Izquierdista María Balcázar asume presidencia interina de Perú tras destitución de José Jerí
El izquierdista José María Balcázar fue elegido este miércoles para encabezar el Parlamento peruano y accedió automáticamente a la presidencia interina del país, apenas un día después de la destitución de José Jerí mediante un veloz juicio político. Este acontecimiento marca un nuevo capítulo en la crónica inestabilidad política que afecta a Perú desde 2016, caracterizada por un pulso constante entre un Legislativo fuerte y un Ejecutivo débil.
Elección en sesión extraordinaria
El abogado de 83 años recibió 60 votos en una sesión extraordinaria realizada la noche del miércoles en el local del parlamento peruano, donde compitió contra otros tres candidatos. En su juramentación, Balcázar declaró solemnemente: "Juro por Dios, por la patria, por la paz, ejercer fielmente el cargo de presidente de la república, y asumo de acuerdo con la constitución política del Perú".
Los otros postulantes para dirigir el Congreso y suceder a Jerí durante estos pocos meses fueron:
- María del Carmen Alva, expresidenta del parlamento en 2021 y portavoz del partido de centro derecha Acción Popular.
- Edgard Reymundo, un socialista con dilatada trayectoria política.
- Héctor Acuña, representante independiente cuestionado por posibles conflictos de interés.
Contexto de la destitución de Jerí
José Jerí, de 39 años, había asumido la presidencia en octubre del año pasado tras reemplazar a Dina Boluarte, quien fue destituida en un juicio político exprés alegando su incapacidad para resolver una ola de extorsiones y asesinatos.
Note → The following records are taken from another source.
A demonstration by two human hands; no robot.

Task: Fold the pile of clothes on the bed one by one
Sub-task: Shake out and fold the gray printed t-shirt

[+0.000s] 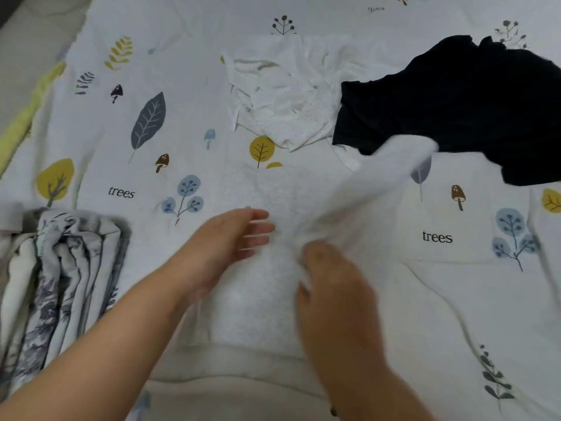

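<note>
A pale grey-white garment point(261, 293) lies spread flat on the bed in front of me. My left hand point(233, 238) rests on its middle with straight fingers. My right hand point(331, 284) pinches a fold of the same garment, and a sleeve-like part point(391, 171) is lifted and blurred, stretching up to the right. Further back lie a crumpled white dotted garment point(285, 92) and a dark navy garment point(461, 107) at the right.
The bed cover point(455, 299) is white with printed leaves, trees and mushrooms. A folded grey-and-white patterned cloth point(60, 275) sits at the left edge. A yellow strip point(21, 123) runs along the bed's far left side.
</note>
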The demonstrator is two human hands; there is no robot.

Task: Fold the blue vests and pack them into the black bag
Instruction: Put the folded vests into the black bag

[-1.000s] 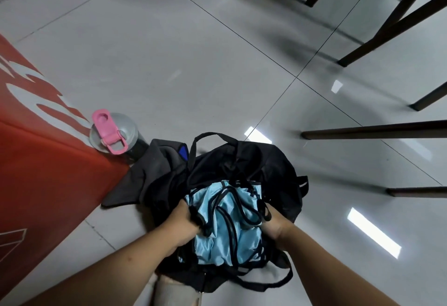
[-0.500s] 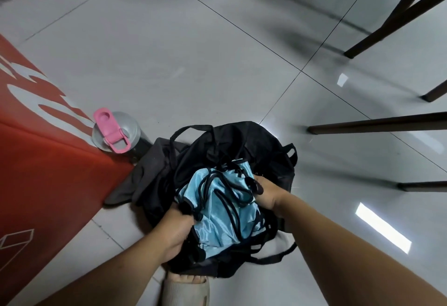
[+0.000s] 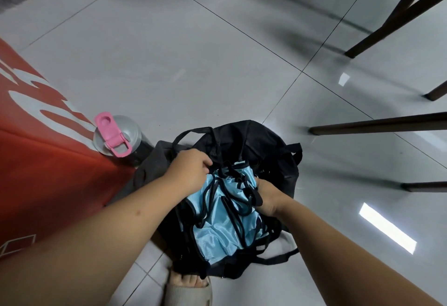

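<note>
The black bag (image 3: pixel 273 150) lies open on the tiled floor in front of me. Light blue vests (image 3: pixel 217 233) with black trim fill its mouth in a bundle. My left hand (image 3: pixel 188 172) is at the far left rim of the opening, fingers curled on the black fabric there. My right hand (image 3: pixel 268 196) sits at the right side of the bundle, fingers tucked down between the vests and the bag's wall, its fingertips hidden.
A bottle with a pink lid (image 3: pixel 116 136) stands left of the bag beside a red surface (image 3: pixel 48 172). Grey cloth (image 3: pixel 150 163) lies under the bag's left side. Dark furniture legs (image 3: pixel 377 126) stand to the right. My foot in a slipper (image 3: pixel 188 288) is just below the bag.
My left hand moved from the near left side of the bundle up to the far rim of the bag. The right hand stayed at the right side, pressing deeper.
</note>
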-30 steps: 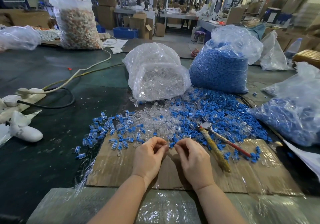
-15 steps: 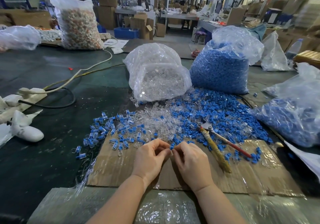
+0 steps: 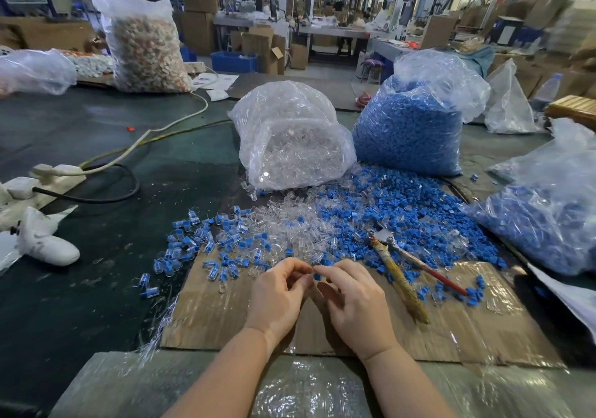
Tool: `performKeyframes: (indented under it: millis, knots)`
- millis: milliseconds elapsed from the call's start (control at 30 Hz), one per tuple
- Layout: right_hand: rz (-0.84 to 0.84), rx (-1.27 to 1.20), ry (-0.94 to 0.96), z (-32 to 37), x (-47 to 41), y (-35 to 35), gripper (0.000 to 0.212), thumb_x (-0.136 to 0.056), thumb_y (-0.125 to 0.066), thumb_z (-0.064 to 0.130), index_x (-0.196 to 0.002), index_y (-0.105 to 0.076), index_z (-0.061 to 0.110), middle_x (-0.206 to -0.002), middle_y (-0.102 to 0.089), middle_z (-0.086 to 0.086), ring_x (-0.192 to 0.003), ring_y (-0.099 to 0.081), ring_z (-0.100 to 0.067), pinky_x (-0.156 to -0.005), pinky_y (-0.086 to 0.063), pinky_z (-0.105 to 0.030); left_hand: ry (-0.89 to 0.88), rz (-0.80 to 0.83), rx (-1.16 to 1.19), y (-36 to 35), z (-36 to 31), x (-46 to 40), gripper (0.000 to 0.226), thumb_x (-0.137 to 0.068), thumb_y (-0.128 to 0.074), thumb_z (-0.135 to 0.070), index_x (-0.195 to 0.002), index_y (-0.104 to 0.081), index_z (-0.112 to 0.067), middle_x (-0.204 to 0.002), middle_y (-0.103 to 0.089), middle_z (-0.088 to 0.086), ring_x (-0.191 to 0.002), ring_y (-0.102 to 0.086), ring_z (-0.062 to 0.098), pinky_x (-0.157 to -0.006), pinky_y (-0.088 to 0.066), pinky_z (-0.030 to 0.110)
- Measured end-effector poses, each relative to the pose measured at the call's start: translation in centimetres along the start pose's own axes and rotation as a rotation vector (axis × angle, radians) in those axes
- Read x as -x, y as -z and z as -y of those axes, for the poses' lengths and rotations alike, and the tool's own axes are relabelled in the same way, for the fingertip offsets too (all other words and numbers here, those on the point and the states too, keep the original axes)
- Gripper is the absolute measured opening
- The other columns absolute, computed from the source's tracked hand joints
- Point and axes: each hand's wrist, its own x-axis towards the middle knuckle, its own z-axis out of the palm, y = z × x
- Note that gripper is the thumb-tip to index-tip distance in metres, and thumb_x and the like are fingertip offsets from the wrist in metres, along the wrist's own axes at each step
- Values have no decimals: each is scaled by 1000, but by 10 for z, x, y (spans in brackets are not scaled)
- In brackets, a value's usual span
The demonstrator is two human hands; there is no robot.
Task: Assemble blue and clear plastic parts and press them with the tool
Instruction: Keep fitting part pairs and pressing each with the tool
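Note:
My left hand and my right hand meet fingertip to fingertip over the taped cardboard sheet. The left fingers pinch a small clear plastic part. The right fingers pinch a small blue part. Beyond them lies a spread of loose clear parts and loose blue parts. Assembled blue-and-clear pieces are scattered to the left. The pliers-like tool, with one wrapped handle and one red handle, lies on the cardboard to the right of my right hand.
A clear bag of clear parts and a bag of blue parts stand behind the pile. Another bag of blue parts lies at the right. A cable and a power strip lie left, with white cloth.
Both hands have lifted slightly and drawn closer, fingertips now nearly touching, with a blue part showing at the right fingertips. The tool and piles have not moved.

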Motion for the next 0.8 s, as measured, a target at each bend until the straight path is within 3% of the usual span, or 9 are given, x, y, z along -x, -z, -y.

Sin embargo, el Congreso que inicialmente lo consideró idóneo lo destituyó el martes por "inconducta en sus funciones y falta de idoneidad para ejercer el cargo", también mediante un proceso acelerado.
La caída en desgracia de Jerí comenzó en enero cuando la fiscalía le abrió una investigación por presunto "tráfico de influencias y patronazgo ilegal de intereses" tras conocerse una cita encubierta con un empresario chino que mantiene negocios con el gobierno. Su situación se complicó este mes con otra indagación sobre "tráfico de influencias" por su presunta intervención en la contratación de nueve mujeres en su administración.
Reacciones y perspectivas políticas
Tras su destitución, Jerí publicó en la red social TikTok un mensaje donde calificó como "un honor" servir al país, afirmando: "Servir al Perú fue y seguirá siendo un honor. Me voy con el corazón lleno y en paz. No es sencillo resolver en meses lo que lleva décadas pendiente, pero cada paso se dio con convicción, responsabilidad y entrega". Además, destacó que dejó encaminado el compromiso de garantizar elecciones limpias y transparentes, y fortalecer la seguridad como base para un país con orden y futuro.
El constitucionalista Aníbal Quiroga expresó su preocupación a la AFP, señalando: "Si gana la izquierda sería un retroceso, va a ser un Castillo dos", en referencia al expresidente Pedro Castillo. Por su parte, el politólogo Fernando Tuesta de la Universidad Católica advirtió que esta crisis podría representar una carga electoral para partidos como Fuerza Popular, de Keiko Fujimori, que apoyaron a Jerí.
El analista político Augusto Álvarez subrayó que la estabilidad del octavo jefe de Estado desde 2016 no está garantizada, afirmando: "No se puede asegurar que quien reemplace a Jerí pueda llegar a julio". Balcázar dirigirá Perú hasta la toma de posesión de su sucesor el 26 de julio, tras las elecciones presidenciales programadas para el 12 de abril, donde un número récord de más de 30 candidatos aspiran a la presidencia y marcarán el regreso a un Parlamento bicameral.
Perú continúa atravesando una profunda crisis de inestabilidad institucional salpicada por escándalos e investigaciones contra los jefes de Estado de los últimos años, un contexto que pone en duda la capacidad de cualquier gobierno interino para garantizar la transparencia electoral y la gobernabilidad en los próximos meses.